What you are asked to do:
Once the pictures are set aside, transcribe the remaining data exactly.

★ ★ ★ ★ ★

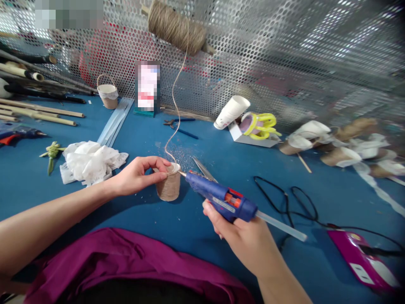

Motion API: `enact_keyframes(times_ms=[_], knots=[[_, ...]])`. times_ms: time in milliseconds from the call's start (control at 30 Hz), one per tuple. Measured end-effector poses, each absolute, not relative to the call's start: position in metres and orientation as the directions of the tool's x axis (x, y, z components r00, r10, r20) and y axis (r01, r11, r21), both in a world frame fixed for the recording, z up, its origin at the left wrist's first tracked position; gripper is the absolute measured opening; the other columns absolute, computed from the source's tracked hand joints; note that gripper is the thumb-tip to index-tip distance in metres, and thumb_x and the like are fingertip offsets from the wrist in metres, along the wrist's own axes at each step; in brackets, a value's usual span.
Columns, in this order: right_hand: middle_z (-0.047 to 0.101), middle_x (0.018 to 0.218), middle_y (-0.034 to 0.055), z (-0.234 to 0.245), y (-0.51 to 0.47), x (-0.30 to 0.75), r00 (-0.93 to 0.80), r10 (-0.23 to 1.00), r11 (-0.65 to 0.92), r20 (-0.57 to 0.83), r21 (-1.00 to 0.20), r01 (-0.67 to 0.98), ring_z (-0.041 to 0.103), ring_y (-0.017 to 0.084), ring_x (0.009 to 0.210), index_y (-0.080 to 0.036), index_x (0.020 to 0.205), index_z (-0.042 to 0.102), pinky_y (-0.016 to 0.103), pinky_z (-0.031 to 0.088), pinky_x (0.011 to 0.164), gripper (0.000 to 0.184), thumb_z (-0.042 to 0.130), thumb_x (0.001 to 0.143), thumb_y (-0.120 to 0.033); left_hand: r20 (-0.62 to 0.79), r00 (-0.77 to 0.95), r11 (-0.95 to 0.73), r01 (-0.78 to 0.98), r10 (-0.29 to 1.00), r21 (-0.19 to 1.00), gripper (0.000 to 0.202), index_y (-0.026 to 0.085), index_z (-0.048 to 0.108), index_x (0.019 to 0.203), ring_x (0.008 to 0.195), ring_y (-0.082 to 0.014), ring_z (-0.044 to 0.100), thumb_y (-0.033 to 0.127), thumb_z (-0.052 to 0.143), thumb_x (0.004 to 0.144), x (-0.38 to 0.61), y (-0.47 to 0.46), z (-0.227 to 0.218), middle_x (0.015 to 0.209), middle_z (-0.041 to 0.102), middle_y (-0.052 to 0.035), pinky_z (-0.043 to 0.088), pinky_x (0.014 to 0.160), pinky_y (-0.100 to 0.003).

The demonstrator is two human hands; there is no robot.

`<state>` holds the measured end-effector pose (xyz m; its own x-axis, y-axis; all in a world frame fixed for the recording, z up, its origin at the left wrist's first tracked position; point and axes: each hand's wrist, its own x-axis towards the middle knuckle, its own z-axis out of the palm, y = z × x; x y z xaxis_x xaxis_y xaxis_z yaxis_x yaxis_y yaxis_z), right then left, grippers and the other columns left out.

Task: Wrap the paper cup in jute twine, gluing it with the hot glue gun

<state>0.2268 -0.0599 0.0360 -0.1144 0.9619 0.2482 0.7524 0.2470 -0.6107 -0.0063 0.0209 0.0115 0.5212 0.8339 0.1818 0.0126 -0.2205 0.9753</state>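
My right hand (pixel 240 236) is wrapped round the grip of a blue hot glue gun (pixel 218 194), and a clear glue stick (pixel 281 226) sticks out of its back end. The gun's nozzle meets the rim of a small twine-wrapped paper cup (pixel 168 189), which stands upright on the blue table. At the cup's left, my left hand (pixel 142 175) pinches its upper edge with the twine there. That twine (pixel 174 97) runs up to a big twine spool (pixel 175 27). Partly behind the gun lie scissors (pixel 204 169).
White lace (pixel 91 162) lies bunched at left, beside bamboo sticks (pixel 47 114). A finished small basket (pixel 108 95), a phone (pixel 147 86) and pliers (pixel 182 126) are at the back. Stacked paper cups (pixel 232 110), a black cord (pixel 286 198) and a purple power strip (pixel 363 257) are on the right.
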Motion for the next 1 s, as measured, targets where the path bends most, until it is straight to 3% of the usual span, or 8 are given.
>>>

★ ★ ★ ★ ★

Written answer:
Motion API: `enact_keyframes(times_ms=[_], knots=[[_, ...]])`. times_ms: time in milliseconds from the call's start (control at 30 Hz), one per tuple. Measured end-effector poses, each absolute, not relative to the call's start: position in metres and orientation as the directions of the tool's x axis (x, y, z components r00, r10, r20) and y axis (r01, r11, r21), both in a world frame fixed for the recording, z up, its origin at the left wrist's first tracked position; gripper is the absolute measured opening; the other columns absolute, computed from the source's tracked hand joints; note that gripper is the thumb-tip to index-tip distance in metres, and thumb_x and the like are fingertip offsets from the wrist in metres, along the wrist's own axes at each step; in brackets, a value's usual span.
Columns, in this order: right_hand: middle_z (-0.047 to 0.101), middle_x (0.018 to 0.218), middle_y (-0.034 to 0.055), z (-0.234 to 0.245), y (-0.51 to 0.47), x (-0.30 to 0.75), r00 (-0.93 to 0.80), r10 (-0.23 to 1.00), r11 (-0.65 to 0.92), r20 (-0.57 to 0.83), r21 (-1.00 to 0.20), r01 (-0.67 to 0.98), ring_z (-0.041 to 0.103), ring_y (-0.017 to 0.084), ring_x (0.009 to 0.210), index_y (-0.080 to 0.036), index_x (0.020 to 0.205), index_z (-0.042 to 0.102), pinky_y (-0.016 to 0.103), pinky_z (-0.031 to 0.088), pinky_x (0.011 to 0.164), gripper (0.000 to 0.184), thumb_z (-0.042 to 0.130), thumb_x (0.001 to 0.143), thumb_y (-0.120 to 0.033); left_hand: r20 (-0.62 to 0.79), r00 (-0.77 to 0.95), r11 (-0.95 to 0.73), r01 (-0.78 to 0.98), r10 (-0.29 to 1.00), r21 (-0.19 to 1.00), gripper (0.000 to 0.202), index_y (-0.026 to 0.085), index_z (-0.048 to 0.108), index_x (0.019 to 0.203), ring_x (0.008 to 0.195), ring_y (-0.082 to 0.014), ring_z (-0.044 to 0.100), thumb_y (-0.033 to 0.127), thumb_z (-0.052 to 0.143), thumb_x (0.004 to 0.144), x (-0.38 to 0.61), y (-0.47 to 0.46), z (-0.227 to 0.218), middle_x (0.015 to 0.209), middle_z (-0.041 to 0.102), middle_y (-0.052 to 0.035), pinky_z (-0.043 to 0.088), pinky_x (0.014 to 0.160), pinky_y (-0.100 to 0.003).

The demonstrator is two human hands; there is no robot.

`<state>` holds the measured end-effector pose (xyz m; its own x-axis, y-axis; all in a world frame fixed for the recording, z up, its origin at the left wrist's first tracked position; point and axes: each hand's wrist, its own x-axis towards the middle knuckle, its own z-axis out of the palm, y = z × x; x y z xaxis_x xaxis_y xaxis_z yaxis_x yaxis_y yaxis_z), right then left, grippers and the other columns left out.

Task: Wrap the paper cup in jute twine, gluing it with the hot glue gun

<state>0.2268 -0.0599 0.0360 -0.1144 0.9619 0.2482 0.7524 0.2470 -0.6107 -0.0063 0.0209 0.0115 0.5212 0.8339 0.1818 0.0126 -0.2205 0.9753</state>
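My right hand (pixel 240 236) is wrapped round the grip of a blue hot glue gun (pixel 218 194), and a clear glue stick (pixel 281 226) sticks out of its back end. The gun's nozzle meets the rim of a small twine-wrapped paper cup (pixel 168 189), which stands upright on the blue table. At the cup's left, my left hand (pixel 142 175) pinches its upper edge with the twine there. That twine (pixel 174 97) runs up to a big twine spool (pixel 175 27). Partly behind the gun lie scissors (pixel 204 169).
White lace (pixel 91 162) lies bunched at left, beside bamboo sticks (pixel 47 114). A finished small basket (pixel 108 95), a phone (pixel 147 86) and pliers (pixel 182 126) are at the back. Stacked paper cups (pixel 232 110), a black cord (pixel 286 198) and a purple power strip (pixel 363 257) are on the right.
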Motion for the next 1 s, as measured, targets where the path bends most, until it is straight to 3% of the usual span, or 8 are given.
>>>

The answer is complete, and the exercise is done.